Liked Web3 Is Going Just Great (web3isgoinggreat.com)

A timeline of some of the greatest hits in cryptocurrencies, NFTs, and other web3 projects since the beginning of 2021

Molly White has created a site collating examples of how Web3 is not going as well as suggested.

“Bill Fitzgerald (he/him)” in Bill Fitzgerald (he/him) on Twitter: “I just discovered https://t.co/NJH82lQBtU from @molly0xFFF and I am both embarrassed it took me this long to find the site and overjoyed the site exists.” / Twitter ()

Bookmarked Why it’s too early to get excited about Web3 (O’Reilly Media)

If Web3 is to become a general purpose financial system, or a general system for decentralized trust, it needs to develop robust interfaces with the real world, its legal systems, and the operating economy.

Tim O’Reilly explains that investments and speculations in technology do not equate to success. The lay of the land in regards to the dot-com boom was only visible years after the crash.

I like to remind people that I wrote “What Is Web 2.0?” five years after the dot-com bust with the explicit goal of explaining why some companies survived and others did not. So too, I suspect that it won’t be till after the next bust that we’ll really understand what, if anything, Web3 consists of.

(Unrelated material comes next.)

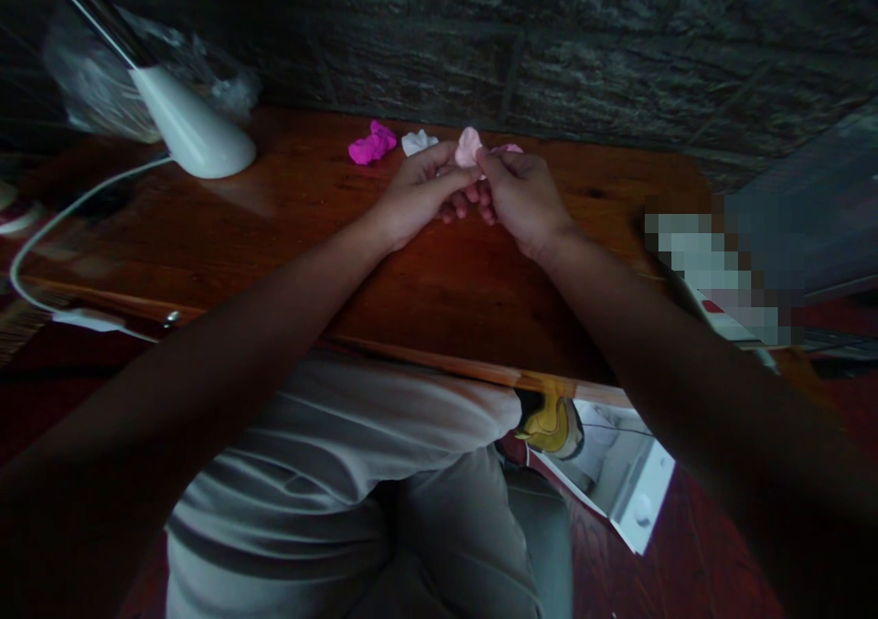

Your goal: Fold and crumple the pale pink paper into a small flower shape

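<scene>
Both my hands meet over the wooden table, holding a pale pink crumpled piece (pixel 469 147) between them; whether it is paper or clay I cannot tell. My left hand (pixel 422 189) grips it from the left, its thumb stretched along the near side. With thumb and fingers closed, my right hand (pixel 525 194) pinches its right edge. Behind my fingers lie a white crumpled piece (pixel 418 142) and, further left, a bright magenta one (pixel 372 144). Another pink piece (pixel 508 148) peeks out beyond my right hand, mostly hidden.
A white lamp (pixel 196 130) with a cable stands at the left of the table (pixel 274 226), a clear plastic bag (pixel 102 80) behind it. A dark brick wall (pixel 583 61) borders the back. A blurred-out item (pixel 720 272) lies right. Below is an open white box (pixel 617 473).
</scene>
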`<action>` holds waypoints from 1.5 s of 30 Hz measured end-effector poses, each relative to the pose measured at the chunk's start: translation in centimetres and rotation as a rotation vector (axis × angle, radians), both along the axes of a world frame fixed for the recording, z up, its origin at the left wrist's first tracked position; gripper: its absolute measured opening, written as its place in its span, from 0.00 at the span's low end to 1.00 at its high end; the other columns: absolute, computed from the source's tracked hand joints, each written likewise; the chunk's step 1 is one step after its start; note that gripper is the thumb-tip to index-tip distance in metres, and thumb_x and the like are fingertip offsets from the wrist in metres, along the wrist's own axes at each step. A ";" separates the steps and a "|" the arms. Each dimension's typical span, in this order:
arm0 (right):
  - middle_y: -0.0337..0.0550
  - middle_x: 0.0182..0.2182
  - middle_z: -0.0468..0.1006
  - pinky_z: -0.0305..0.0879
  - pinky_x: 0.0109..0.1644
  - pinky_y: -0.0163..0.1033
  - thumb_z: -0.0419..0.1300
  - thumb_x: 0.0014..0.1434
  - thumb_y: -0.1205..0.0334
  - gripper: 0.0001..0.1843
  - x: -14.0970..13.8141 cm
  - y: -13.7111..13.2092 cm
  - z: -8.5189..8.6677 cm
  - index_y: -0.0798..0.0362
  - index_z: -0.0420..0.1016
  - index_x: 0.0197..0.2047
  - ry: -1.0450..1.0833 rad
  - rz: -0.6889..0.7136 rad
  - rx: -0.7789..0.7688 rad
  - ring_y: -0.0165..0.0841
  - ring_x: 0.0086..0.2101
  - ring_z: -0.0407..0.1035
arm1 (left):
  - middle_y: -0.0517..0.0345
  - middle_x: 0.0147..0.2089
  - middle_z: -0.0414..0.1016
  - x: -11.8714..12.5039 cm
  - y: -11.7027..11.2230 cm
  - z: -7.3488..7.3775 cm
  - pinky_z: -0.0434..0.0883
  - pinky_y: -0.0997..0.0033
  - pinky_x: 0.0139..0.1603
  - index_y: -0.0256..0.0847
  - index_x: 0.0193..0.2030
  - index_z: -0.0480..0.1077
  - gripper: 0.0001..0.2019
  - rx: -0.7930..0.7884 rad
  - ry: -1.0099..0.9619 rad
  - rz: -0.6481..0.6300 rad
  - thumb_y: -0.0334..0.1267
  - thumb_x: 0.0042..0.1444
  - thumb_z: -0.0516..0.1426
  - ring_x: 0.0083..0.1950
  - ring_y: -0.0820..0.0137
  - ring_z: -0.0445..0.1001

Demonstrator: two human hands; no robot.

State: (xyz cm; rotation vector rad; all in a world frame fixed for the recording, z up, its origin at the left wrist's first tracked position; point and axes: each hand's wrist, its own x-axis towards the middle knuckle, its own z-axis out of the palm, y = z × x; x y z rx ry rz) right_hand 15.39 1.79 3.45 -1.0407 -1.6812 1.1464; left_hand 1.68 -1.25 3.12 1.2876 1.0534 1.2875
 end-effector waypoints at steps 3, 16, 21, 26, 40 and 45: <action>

Associated with this, successful change occurs when it is accompanised by investment in infrastructure and robust interfaces. He uses Carlota Perez’ book Technological Revolutions and Financial Capital to explain this.

[C]onclusion of Perez’s analysis is that a true technology revolution must be accompanied by the development of substantial new infrastructure. For the first Industrial Revolution, this included canal and road networks; for the second, railways, ports, and postal services; for the third, electrical, water, and distribution networks; for the oil age, interstate highways, airports, refining and distribution capacity, and hotels and motels; for the information age, chip fabs, ubiquitous telecommunications, and data centers.

For example, both Elon Musk and Jeff Bezos used their speculative stock price to invest in infrastructure.

Elon Musk has been a master at taking the outsized speculative price of Tesla stock (which at one point a year or two ago was valued at 1,500 years of the company’s profits!) and turning it into a nationwide electric vehicle charging grid, battery gigafactories, and autonomous vehicle capabilities, all the while catalyzing entire industries to chase him into the future. So too has Jeff Bezos used Amazon’s outsized valuation to build a new infrastructure of just-in-time commerce. And both of them are investing in the infrastructure of the commercial space industry.